• WHAT THE TASK REQUIRES
Below are records; the lines starting at the one with "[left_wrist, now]" and ending at the one with "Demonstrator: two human" must be reproduced exactly, both included. Pictures must not appear.

Top of EXERCISE DATA

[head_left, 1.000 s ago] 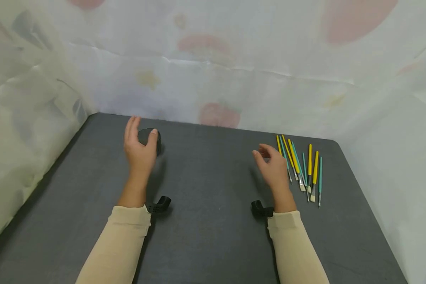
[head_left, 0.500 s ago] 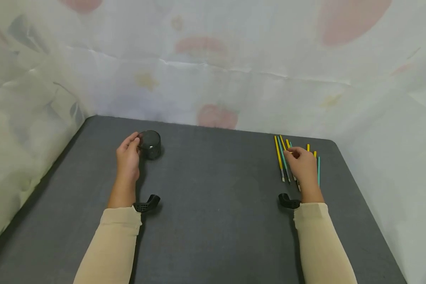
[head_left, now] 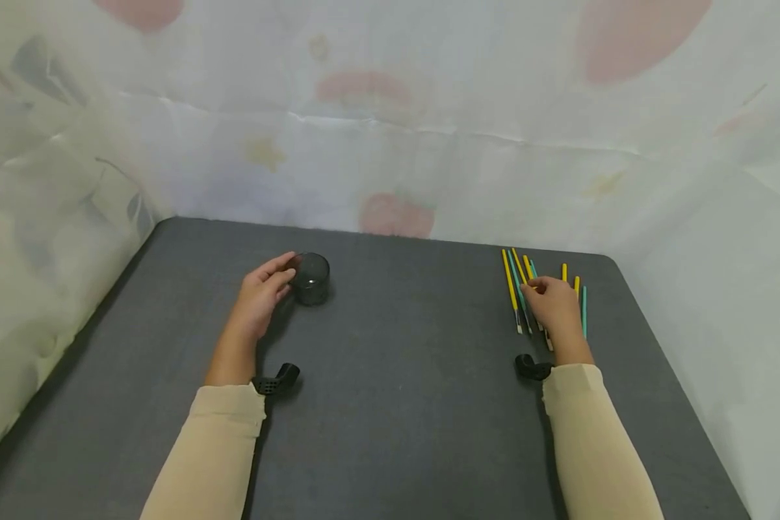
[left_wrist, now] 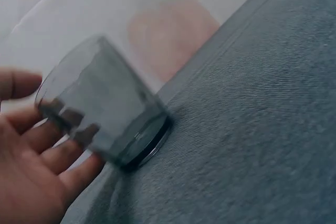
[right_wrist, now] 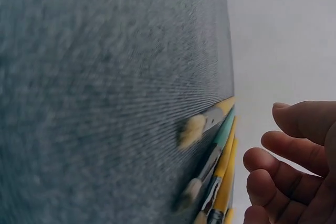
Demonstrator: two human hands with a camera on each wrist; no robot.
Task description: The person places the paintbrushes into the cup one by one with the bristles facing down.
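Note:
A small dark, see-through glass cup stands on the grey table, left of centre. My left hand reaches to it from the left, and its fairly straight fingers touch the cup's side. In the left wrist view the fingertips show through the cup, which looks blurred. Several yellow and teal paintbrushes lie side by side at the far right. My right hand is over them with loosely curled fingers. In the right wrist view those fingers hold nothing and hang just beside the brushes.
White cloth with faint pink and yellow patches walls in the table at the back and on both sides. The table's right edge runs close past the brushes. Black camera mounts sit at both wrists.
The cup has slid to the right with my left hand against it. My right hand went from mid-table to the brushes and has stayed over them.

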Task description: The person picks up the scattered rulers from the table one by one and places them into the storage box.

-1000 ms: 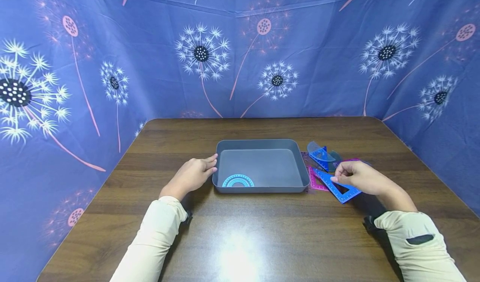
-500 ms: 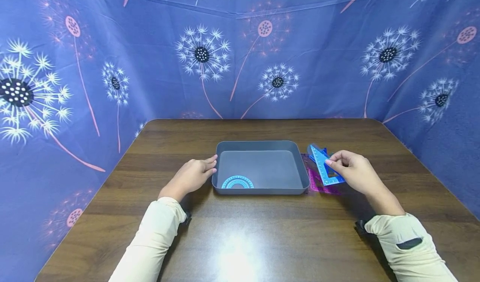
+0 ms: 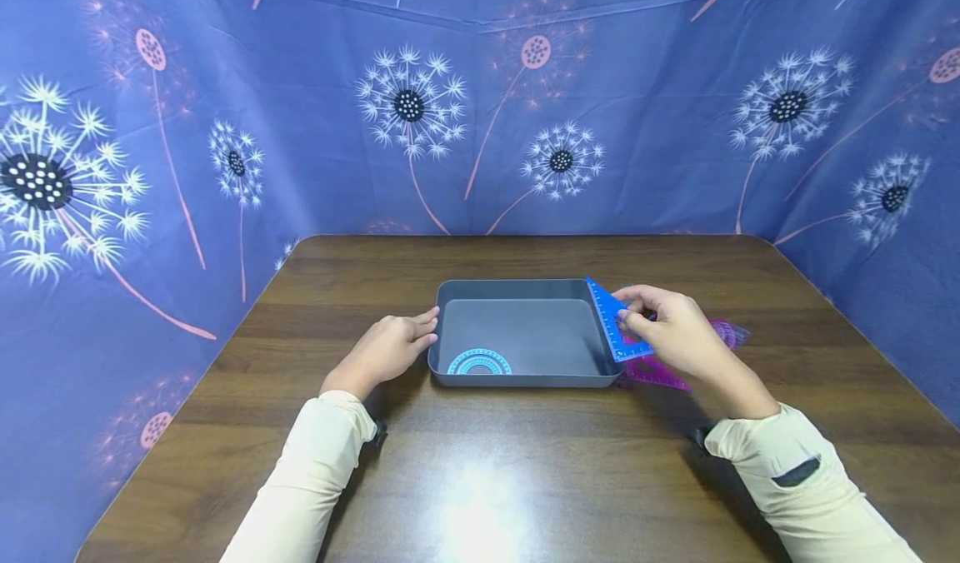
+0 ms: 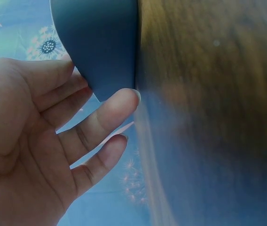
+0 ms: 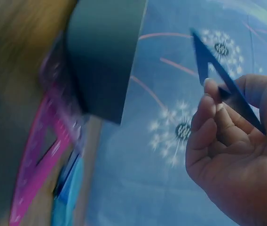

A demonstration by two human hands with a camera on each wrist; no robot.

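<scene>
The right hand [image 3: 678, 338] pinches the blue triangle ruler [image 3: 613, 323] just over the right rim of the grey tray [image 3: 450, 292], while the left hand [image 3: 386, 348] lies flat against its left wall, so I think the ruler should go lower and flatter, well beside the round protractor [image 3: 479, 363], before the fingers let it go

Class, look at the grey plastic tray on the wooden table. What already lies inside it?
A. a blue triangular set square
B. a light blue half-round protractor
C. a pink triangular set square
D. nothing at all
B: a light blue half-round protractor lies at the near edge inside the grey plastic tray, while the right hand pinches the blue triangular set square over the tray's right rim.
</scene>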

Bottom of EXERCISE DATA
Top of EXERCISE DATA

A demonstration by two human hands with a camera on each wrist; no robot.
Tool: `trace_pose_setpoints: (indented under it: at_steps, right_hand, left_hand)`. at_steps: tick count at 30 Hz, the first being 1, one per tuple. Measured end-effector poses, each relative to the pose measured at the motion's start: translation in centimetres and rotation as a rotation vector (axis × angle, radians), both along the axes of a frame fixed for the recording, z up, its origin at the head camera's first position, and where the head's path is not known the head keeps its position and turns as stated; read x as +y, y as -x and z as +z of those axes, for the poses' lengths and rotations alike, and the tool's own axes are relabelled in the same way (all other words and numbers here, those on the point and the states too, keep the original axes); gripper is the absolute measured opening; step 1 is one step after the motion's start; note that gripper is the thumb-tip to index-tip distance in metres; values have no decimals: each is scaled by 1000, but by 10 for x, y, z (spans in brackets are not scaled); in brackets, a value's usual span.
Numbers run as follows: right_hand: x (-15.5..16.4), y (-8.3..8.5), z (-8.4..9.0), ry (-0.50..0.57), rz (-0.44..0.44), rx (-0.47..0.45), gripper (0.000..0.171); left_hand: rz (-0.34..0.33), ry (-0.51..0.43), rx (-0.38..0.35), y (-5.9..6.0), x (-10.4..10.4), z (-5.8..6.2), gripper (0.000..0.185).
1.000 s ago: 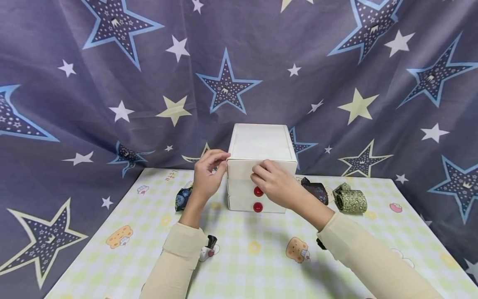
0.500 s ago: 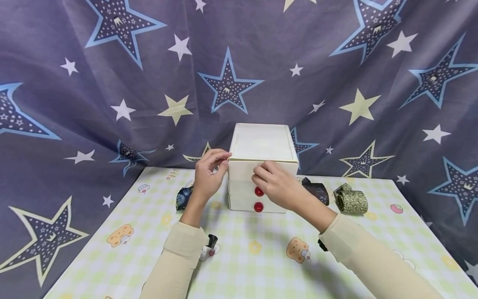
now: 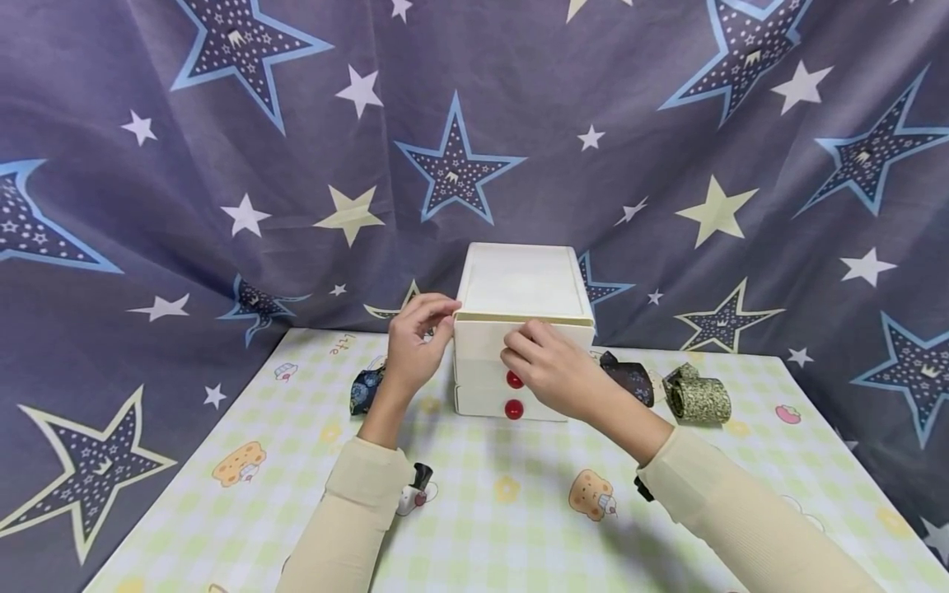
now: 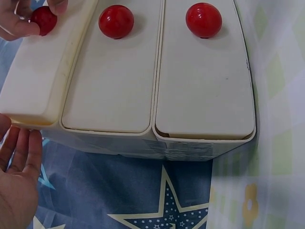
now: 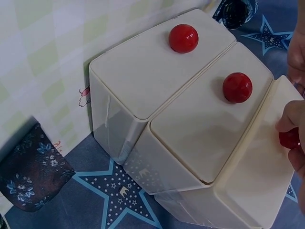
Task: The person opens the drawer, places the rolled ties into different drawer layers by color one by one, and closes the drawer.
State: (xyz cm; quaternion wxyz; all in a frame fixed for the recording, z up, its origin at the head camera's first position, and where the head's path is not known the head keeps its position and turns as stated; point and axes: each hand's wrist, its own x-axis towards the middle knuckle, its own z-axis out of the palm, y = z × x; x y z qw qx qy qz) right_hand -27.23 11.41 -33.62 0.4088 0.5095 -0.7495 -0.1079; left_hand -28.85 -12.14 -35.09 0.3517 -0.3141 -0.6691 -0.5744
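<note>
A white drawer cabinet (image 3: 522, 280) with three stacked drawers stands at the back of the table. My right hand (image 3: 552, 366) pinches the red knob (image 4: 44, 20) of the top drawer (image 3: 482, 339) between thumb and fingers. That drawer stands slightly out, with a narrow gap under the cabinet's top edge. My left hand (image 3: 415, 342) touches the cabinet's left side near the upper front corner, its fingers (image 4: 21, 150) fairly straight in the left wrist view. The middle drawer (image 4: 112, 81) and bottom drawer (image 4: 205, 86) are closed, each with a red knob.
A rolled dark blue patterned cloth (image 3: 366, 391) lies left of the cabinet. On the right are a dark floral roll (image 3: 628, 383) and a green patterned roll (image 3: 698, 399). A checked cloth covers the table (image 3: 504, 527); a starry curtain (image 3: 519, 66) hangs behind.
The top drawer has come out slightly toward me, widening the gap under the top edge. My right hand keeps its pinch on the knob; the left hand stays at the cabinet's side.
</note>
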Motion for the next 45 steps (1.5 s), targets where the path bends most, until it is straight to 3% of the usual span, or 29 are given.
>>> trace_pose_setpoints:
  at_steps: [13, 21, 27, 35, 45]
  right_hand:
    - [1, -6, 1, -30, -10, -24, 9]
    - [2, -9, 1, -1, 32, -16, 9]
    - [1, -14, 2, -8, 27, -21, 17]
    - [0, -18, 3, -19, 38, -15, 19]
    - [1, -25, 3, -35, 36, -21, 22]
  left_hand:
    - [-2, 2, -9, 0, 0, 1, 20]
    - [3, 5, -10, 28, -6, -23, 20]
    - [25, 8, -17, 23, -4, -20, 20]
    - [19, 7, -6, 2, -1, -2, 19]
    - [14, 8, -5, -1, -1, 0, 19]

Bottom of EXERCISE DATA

• SOLUTION TO THE EXERCISE
[left_wrist, now] 
[right_wrist, now] 
Demonstrator: two human hands with a camera on each wrist; no robot.

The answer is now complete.